Rhogeessa is a genus of bats within the vesper bats family, Vespertilionidae.

==Species==
- Yucatan yellow bat (R. aenea)
- Bickham's little yellow bat (Rhogeessa bickhami)
- Genoways's yellow bat (R. genowaysi)
- Husson's yellow bat (R. hussoni)
- Thomas's yellow bat (R. io)
- Menchu's little yellow bat (R. menchuae)
- Tiny yellow bat (R. minutilla)
- Least yellow bat (R. mira)
- Little yellow bat (R. parvula)
- Rhogeessa permutandis
- Black-winged little yellow bat (R. tumida)
- Ecuadorian little yellow bat (R. velilla)

==Taxonomy debate==
This genus is systematically complex and sometimes controversial.
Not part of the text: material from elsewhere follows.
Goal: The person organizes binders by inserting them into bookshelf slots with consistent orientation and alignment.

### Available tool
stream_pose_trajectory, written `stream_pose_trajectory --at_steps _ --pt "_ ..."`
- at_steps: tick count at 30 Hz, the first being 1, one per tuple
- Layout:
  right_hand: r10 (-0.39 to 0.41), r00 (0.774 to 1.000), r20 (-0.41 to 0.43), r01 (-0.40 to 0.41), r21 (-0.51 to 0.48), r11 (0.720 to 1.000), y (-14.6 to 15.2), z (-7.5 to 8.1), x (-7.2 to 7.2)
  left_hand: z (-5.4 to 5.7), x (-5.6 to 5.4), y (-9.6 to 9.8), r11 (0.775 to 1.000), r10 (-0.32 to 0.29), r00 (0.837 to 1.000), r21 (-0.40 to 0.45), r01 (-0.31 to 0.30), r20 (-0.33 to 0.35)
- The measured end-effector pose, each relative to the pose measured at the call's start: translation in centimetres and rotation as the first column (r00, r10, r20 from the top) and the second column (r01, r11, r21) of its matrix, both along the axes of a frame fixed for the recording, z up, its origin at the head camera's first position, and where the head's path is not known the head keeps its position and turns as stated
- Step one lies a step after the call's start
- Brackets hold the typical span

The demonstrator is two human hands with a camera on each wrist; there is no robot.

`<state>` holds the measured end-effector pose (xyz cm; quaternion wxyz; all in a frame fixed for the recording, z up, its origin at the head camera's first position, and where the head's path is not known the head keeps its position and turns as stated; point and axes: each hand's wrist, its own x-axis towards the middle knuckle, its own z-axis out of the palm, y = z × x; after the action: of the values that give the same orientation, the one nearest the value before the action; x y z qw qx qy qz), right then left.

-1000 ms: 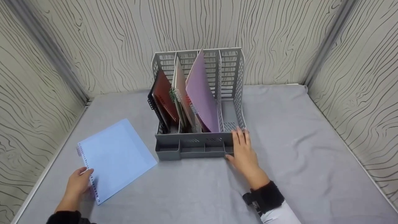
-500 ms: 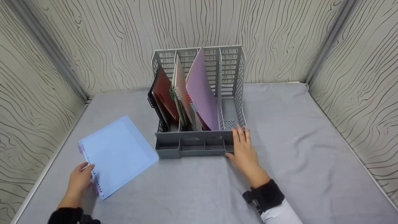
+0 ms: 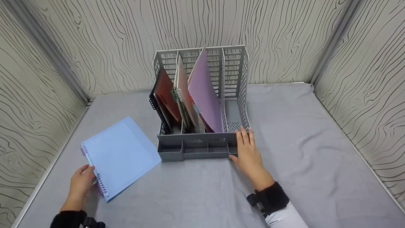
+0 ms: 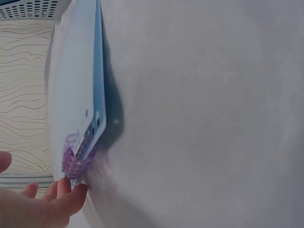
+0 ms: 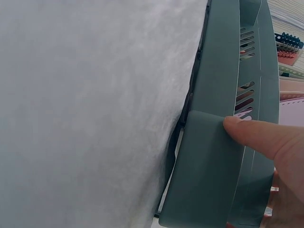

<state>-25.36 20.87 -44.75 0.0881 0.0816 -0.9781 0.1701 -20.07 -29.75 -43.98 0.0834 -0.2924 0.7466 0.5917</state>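
Observation:
A light blue ring-bound notebook point(image 3: 123, 155) with a purple coil point(image 4: 76, 161) lies on the cloth at the left. My left hand point(image 3: 81, 183) is at its coil edge. In the left wrist view its fingertips touch the coil from below, while the thumb stands apart above. A grey file organizer point(image 3: 196, 155) stands in the middle. My right hand point(image 3: 248, 155) grips its front right corner, thumb point(image 5: 254, 135) on the front tray's rim and fingers over the panel behind. The organizer holds a lilac notebook point(image 3: 205, 91), pale pink ones point(image 3: 185, 88) and dark red and black ones point(image 3: 167, 95).
The organizer's rightmost slot point(image 3: 233, 110) holds no notebook. Grey cloth point(image 3: 300, 152) covers the table, with wrinkles at the right. Patterned wall panels point(image 3: 202, 22) enclose it at the back and sides.
The blue notebook has shifted slightly right and away from me, and its coil now shows more along the edge. My left hand has moved a little with it. My right hand stays put.

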Motion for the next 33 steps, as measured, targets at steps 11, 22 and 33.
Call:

One reason that the genus is complex is because of the species' variable karyotypes:

| 30 chromosomes | 32 chromosomes | 34 chromosomes | 42 chromosomes | 44 chromosomes | 52 chromosomes |
| R. io | R. aeneus | R. tumida* | R. genowaysi | R. parvula | R. hussoni |
| R. tumida* | - | R. velilla | - | R. tumida* |
| R. gracilis | - | - | - | - | - |
| R. tumida* | - | - | - | - | - |

- Note that R. tumida is listed four times, as individuals have been found with four different karyotypes. This may represent a species complex.

Some have placed Allen's yellow bat into its own genus, Baeodon based on its differences with other members of the genus.
However, others argue that as Allen's yellow bat and the slender yellow bat are sister taxa, to exclude only one from Rhogeessa makes it a paraphyletic group. By that logic, either both species need to be included in Rhogeessa, or both need to be placed in Baeodon. A 2008 paper recommended moving the slender yellow bat to the Baeodon genus.
Others say that Baeodon should be recognized as a subgenus of Rhogeessa instead of as a separate genus.